The problem: Please report every line in the entries that contains the string "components".

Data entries

┌──

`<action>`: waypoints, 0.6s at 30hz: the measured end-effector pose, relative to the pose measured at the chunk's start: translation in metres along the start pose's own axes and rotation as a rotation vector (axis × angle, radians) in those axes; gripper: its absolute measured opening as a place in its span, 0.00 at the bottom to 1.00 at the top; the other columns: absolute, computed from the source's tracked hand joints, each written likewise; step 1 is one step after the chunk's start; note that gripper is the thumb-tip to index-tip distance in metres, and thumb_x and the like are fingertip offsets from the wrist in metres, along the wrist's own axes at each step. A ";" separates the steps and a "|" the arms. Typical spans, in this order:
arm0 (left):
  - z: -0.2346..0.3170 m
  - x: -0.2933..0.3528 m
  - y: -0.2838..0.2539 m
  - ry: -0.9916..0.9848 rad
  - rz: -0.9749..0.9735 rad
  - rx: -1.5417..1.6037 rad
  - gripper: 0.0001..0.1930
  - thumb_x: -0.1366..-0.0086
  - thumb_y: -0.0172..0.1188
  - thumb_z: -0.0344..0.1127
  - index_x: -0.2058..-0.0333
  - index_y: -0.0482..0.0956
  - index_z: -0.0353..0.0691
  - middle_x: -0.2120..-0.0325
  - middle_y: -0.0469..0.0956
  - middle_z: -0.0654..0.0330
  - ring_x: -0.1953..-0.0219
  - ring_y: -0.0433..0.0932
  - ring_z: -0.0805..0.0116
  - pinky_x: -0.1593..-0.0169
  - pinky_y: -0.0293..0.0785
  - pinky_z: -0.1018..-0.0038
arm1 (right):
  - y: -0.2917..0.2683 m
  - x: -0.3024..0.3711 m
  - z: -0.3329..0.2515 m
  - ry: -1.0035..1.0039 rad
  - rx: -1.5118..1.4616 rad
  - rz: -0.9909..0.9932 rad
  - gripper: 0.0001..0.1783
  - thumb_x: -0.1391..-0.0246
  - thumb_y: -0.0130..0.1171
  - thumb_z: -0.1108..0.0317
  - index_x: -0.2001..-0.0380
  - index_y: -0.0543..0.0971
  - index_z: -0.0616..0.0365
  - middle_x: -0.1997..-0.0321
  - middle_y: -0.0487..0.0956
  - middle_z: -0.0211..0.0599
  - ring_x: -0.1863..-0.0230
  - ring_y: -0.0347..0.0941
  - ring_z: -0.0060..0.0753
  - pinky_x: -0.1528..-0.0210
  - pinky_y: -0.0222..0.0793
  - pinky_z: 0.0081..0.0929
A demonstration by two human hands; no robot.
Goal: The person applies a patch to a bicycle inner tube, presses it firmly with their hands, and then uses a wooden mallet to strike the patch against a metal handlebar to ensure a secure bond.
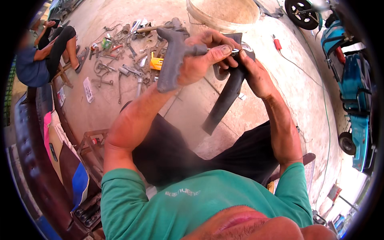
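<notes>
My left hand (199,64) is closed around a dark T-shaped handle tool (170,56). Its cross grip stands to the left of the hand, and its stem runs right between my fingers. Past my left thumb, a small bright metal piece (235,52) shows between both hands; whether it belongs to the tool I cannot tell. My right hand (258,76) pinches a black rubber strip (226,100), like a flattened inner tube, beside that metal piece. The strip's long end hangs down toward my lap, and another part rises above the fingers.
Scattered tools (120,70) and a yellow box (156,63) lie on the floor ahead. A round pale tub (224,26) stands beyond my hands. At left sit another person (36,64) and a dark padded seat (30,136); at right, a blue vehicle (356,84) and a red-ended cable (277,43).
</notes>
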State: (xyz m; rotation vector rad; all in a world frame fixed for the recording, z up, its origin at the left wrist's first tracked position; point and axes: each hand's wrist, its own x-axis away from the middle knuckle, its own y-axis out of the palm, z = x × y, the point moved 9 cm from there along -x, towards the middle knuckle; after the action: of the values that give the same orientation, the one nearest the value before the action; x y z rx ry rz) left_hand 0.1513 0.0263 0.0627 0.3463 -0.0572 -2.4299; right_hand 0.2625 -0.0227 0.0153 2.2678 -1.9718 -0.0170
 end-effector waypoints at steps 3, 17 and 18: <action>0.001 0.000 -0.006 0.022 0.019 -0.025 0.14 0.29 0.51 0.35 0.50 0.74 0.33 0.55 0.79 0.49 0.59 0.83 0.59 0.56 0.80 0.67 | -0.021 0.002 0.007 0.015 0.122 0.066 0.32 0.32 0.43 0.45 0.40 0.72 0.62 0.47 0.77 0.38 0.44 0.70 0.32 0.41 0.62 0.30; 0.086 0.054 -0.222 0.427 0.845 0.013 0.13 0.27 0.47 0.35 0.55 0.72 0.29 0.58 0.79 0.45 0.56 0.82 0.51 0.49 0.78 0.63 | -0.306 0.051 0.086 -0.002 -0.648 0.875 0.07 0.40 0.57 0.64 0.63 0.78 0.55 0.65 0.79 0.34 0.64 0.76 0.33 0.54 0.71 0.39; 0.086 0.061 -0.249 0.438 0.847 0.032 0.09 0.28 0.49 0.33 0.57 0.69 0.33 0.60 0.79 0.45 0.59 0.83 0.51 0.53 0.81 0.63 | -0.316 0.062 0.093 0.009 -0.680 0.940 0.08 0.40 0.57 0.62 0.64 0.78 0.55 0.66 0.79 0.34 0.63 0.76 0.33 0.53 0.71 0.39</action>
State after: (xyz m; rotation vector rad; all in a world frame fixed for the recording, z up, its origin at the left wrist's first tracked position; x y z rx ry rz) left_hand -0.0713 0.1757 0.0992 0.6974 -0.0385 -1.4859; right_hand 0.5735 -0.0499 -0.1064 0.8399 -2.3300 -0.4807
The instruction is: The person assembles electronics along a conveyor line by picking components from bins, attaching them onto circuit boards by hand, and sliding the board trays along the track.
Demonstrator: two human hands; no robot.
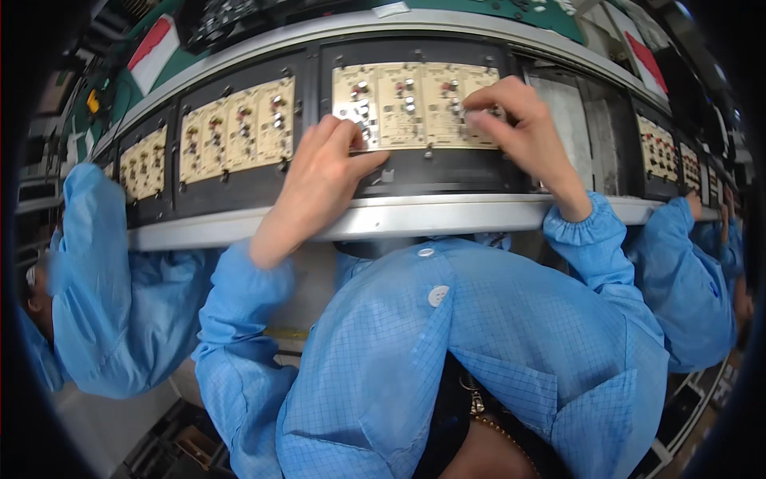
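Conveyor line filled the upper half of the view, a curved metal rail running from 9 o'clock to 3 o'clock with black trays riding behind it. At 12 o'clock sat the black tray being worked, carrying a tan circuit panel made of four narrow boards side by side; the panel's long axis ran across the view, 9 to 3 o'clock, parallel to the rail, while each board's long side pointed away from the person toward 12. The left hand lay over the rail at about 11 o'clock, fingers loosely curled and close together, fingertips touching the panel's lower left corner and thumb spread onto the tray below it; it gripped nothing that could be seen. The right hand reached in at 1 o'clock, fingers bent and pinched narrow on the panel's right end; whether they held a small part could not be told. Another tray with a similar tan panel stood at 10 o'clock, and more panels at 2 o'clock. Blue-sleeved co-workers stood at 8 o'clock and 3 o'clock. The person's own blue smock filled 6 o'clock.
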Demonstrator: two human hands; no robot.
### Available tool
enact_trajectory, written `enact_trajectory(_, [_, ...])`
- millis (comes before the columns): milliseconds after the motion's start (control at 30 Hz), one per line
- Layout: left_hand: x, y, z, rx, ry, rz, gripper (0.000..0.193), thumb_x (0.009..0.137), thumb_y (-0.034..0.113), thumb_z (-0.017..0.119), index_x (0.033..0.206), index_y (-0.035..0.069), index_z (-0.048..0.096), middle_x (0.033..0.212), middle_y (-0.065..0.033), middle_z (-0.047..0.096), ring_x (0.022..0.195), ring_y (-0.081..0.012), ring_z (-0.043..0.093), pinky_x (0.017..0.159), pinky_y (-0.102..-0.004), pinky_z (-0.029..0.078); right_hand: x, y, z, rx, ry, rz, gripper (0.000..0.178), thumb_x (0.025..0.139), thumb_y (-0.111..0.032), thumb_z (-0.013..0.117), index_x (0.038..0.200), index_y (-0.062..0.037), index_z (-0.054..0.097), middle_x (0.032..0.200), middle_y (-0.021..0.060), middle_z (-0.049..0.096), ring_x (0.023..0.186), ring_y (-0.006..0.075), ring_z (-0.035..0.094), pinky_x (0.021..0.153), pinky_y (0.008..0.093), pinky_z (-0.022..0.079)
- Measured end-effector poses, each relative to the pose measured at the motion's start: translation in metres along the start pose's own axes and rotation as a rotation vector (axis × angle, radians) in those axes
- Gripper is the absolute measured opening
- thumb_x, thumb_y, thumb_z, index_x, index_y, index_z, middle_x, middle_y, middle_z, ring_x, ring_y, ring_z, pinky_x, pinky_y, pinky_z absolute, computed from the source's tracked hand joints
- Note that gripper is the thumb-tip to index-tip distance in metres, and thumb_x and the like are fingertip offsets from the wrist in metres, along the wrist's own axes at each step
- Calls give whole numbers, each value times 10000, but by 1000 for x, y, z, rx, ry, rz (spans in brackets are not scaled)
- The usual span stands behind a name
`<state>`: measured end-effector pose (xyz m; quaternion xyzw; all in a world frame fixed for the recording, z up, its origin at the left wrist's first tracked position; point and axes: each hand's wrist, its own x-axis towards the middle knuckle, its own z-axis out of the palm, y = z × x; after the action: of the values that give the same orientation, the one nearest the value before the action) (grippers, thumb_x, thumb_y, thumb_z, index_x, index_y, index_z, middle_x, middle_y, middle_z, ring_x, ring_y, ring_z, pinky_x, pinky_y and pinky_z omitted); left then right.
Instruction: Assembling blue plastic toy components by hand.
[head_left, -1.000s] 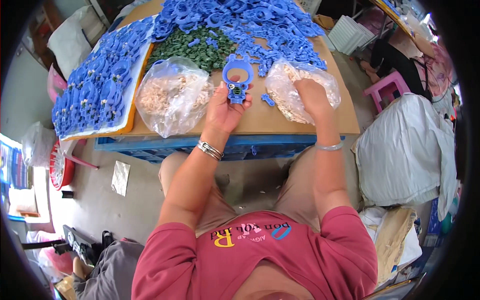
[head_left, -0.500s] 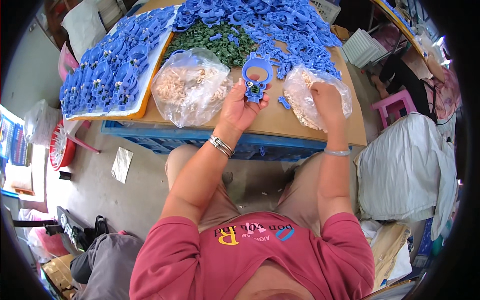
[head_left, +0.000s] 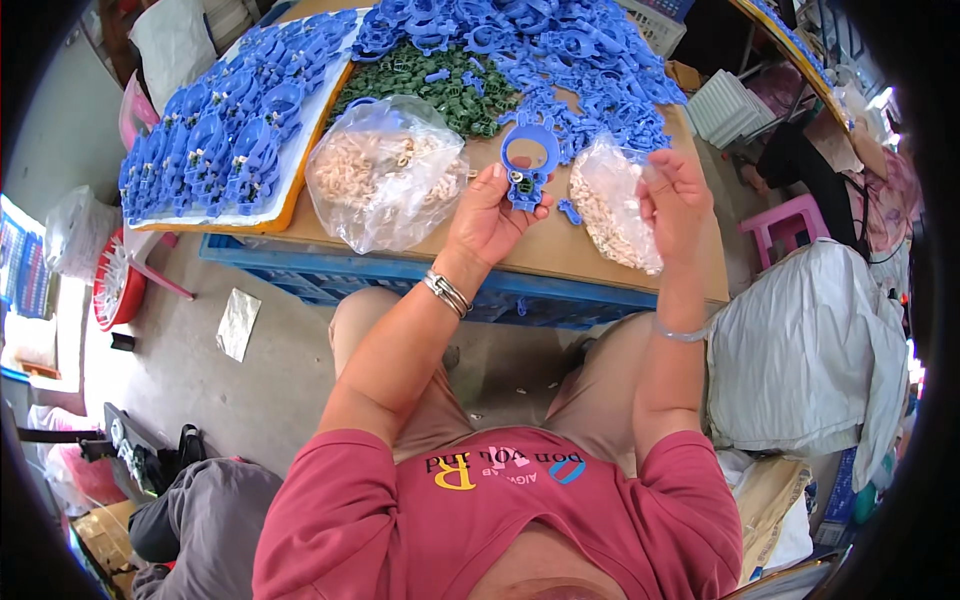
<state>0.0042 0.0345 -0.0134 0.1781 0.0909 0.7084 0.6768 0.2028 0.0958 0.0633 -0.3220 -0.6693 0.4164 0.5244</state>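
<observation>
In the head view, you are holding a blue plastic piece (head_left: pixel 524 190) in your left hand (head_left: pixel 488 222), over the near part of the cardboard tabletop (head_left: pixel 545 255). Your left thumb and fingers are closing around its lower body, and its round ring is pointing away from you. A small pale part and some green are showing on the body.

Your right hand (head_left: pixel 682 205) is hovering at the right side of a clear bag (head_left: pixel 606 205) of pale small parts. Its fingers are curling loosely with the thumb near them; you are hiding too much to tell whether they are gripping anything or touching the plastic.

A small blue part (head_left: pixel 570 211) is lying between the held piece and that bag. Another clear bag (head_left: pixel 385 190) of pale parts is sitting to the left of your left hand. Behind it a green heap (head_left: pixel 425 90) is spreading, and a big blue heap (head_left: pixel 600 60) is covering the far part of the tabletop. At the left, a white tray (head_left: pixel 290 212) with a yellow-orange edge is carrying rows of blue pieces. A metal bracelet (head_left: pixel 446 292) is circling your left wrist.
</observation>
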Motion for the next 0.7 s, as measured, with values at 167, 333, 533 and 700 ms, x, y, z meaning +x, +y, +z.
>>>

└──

Your solution:
The instruction is: The person assembles electronics along a conveyor line by picking components from bins, attaching them onto circuit boards by hand, and sliding the board trays along the track.
Instruction: Assembling blue plastic toy components by hand.

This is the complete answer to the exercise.